*What you should do:* Each line containing the string "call" should be copied out of the entries.

[Items from a dataset]
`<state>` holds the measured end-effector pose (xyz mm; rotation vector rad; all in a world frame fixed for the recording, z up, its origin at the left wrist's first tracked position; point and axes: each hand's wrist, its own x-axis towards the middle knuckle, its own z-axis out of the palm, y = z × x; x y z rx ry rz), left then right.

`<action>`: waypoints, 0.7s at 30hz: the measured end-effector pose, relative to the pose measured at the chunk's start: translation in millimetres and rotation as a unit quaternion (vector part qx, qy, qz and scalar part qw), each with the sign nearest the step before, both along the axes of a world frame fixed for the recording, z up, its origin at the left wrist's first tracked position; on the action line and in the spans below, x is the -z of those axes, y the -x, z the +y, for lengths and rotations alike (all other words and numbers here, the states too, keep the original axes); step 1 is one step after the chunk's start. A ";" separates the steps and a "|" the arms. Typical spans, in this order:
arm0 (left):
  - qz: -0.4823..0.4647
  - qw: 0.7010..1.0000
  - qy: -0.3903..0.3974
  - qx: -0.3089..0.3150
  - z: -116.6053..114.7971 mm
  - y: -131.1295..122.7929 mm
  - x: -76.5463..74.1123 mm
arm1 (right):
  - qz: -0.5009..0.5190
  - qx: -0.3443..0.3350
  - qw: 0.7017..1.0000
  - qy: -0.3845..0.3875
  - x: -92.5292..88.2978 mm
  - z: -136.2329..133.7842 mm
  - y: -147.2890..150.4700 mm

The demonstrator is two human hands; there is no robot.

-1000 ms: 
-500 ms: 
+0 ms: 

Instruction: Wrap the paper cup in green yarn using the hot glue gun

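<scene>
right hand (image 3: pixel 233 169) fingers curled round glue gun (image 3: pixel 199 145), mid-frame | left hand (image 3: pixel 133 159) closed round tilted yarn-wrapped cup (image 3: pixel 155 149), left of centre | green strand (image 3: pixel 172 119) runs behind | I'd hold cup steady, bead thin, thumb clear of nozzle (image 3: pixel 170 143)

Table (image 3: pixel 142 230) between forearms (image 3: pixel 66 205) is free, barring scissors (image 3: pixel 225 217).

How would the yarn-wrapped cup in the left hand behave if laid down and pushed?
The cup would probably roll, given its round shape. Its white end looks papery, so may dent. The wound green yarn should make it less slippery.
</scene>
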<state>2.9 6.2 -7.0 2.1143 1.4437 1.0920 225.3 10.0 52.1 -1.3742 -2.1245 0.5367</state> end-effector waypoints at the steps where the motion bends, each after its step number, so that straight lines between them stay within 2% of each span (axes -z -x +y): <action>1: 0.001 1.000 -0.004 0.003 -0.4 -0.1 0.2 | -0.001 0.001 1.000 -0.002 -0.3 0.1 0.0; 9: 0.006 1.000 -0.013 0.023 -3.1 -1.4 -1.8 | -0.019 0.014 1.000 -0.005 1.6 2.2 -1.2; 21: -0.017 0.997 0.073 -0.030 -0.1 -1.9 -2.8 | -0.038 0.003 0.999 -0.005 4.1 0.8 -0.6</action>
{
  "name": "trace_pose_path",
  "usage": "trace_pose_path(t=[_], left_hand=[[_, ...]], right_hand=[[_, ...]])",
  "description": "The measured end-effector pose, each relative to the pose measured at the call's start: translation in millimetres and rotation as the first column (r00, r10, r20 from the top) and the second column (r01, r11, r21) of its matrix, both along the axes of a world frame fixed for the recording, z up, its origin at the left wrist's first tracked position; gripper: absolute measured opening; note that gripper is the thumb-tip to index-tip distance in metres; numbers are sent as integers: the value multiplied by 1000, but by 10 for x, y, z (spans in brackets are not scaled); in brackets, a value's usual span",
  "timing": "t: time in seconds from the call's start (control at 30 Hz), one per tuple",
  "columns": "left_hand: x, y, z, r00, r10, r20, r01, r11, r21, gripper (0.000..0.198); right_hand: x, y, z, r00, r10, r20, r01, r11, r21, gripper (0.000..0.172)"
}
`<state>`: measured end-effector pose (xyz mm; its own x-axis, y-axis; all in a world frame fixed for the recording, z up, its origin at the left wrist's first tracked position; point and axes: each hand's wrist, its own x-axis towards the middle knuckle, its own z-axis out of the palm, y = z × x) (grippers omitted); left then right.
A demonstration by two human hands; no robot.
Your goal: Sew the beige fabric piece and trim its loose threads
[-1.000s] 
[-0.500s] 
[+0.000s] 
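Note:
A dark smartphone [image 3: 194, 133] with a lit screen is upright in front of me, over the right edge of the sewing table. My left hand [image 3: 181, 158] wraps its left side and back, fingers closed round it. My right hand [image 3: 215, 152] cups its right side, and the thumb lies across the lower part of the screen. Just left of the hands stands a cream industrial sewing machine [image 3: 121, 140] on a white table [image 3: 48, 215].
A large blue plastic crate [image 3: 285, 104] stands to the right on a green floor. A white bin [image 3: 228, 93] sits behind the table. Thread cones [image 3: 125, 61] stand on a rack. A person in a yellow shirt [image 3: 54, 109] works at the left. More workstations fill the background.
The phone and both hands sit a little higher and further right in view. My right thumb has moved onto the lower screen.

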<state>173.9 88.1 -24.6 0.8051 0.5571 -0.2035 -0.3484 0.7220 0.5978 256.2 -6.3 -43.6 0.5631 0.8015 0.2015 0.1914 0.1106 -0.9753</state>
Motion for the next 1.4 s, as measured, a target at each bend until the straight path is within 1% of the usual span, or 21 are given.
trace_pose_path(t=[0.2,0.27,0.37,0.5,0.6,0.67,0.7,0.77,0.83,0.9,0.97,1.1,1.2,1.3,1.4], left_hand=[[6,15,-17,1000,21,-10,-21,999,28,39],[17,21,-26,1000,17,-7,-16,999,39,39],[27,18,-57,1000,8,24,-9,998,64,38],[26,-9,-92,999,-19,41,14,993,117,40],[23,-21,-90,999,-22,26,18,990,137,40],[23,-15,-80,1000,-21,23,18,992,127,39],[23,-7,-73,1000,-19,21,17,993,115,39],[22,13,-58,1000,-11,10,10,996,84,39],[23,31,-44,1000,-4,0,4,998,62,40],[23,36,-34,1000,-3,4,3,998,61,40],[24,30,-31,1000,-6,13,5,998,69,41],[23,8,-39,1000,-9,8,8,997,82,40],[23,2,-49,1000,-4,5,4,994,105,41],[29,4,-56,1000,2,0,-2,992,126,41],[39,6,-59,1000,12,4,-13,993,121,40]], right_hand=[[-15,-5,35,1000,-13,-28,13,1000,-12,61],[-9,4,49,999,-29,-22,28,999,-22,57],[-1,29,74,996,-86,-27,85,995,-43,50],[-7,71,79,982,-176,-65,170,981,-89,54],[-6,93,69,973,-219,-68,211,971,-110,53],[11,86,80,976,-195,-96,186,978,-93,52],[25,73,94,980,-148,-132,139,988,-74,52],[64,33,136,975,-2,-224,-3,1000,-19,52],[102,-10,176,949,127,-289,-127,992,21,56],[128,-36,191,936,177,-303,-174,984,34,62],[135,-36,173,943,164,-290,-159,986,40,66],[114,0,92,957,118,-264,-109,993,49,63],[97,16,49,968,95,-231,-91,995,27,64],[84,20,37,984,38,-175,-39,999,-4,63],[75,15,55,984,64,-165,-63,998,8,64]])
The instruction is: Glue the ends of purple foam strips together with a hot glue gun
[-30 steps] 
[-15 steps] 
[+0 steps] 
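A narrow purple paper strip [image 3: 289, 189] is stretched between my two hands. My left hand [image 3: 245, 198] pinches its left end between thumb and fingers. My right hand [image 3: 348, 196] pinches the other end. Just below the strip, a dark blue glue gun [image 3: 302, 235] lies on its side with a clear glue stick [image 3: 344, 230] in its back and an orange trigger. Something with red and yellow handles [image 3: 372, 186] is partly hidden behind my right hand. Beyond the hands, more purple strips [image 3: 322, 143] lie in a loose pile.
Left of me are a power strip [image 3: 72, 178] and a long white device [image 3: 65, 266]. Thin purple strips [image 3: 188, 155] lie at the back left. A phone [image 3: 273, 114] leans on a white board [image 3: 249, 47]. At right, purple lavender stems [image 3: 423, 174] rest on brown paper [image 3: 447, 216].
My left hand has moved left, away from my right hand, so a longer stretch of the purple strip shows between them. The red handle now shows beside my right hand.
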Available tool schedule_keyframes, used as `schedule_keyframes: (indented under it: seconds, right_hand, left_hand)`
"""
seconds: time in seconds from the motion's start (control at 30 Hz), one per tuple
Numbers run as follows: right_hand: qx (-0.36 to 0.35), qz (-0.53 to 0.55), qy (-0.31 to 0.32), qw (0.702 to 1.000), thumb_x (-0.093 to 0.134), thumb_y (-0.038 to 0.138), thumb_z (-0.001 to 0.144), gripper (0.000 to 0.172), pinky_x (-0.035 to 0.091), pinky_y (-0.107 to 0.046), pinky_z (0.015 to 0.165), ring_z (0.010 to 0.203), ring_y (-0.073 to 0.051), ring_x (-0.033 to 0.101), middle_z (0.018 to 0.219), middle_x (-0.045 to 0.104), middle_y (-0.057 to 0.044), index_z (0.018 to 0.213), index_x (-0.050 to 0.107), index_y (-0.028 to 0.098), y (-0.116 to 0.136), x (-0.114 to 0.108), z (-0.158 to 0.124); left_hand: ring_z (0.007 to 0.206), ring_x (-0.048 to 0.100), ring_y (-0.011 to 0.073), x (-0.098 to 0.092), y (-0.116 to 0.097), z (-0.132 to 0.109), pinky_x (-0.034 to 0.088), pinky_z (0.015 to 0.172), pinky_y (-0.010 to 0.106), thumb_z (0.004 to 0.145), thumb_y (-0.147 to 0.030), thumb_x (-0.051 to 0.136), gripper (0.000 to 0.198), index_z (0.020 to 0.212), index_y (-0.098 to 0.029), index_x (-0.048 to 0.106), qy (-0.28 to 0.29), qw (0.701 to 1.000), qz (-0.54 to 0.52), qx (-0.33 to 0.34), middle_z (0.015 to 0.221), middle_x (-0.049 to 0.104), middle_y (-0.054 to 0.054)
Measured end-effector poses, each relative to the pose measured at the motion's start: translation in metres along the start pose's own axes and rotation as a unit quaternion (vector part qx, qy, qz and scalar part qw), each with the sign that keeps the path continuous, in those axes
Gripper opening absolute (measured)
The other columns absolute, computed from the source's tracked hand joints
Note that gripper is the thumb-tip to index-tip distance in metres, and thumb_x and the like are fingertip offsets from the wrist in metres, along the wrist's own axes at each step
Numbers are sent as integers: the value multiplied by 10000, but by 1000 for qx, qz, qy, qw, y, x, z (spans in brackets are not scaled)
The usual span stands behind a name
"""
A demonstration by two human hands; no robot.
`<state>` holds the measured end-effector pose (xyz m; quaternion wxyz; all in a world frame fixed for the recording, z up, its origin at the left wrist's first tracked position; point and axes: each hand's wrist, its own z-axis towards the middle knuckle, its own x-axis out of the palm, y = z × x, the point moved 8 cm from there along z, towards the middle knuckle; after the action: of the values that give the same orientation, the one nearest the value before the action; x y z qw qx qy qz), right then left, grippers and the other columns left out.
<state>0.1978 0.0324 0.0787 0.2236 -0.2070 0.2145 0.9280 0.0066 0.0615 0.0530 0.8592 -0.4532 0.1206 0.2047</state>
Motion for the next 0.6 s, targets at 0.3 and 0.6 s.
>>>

*Your response:*
  "description": "The measured end-effector pose, each relative to the pose measured at the call's start: translation in millimetres and rotation as the first column (r00, r10, r20 from the top) and the second column (r01, r11, r21) of its matrix, both along the axes of a world frame fixed for the recording, z up, its origin at the left wrist's first tracked position; gripper: absolute measured opening; note that gripper is the thumb-tip to index-tip distance in metres; numbers are sent as integers: the value multiplied by 1000, but by 10 for x, y, z (spans in brackets are not scaled); in brackets, a value's usual span",
  "timing": "t: time in seconds from the call's start (control at 30 Hz), one per tuple",

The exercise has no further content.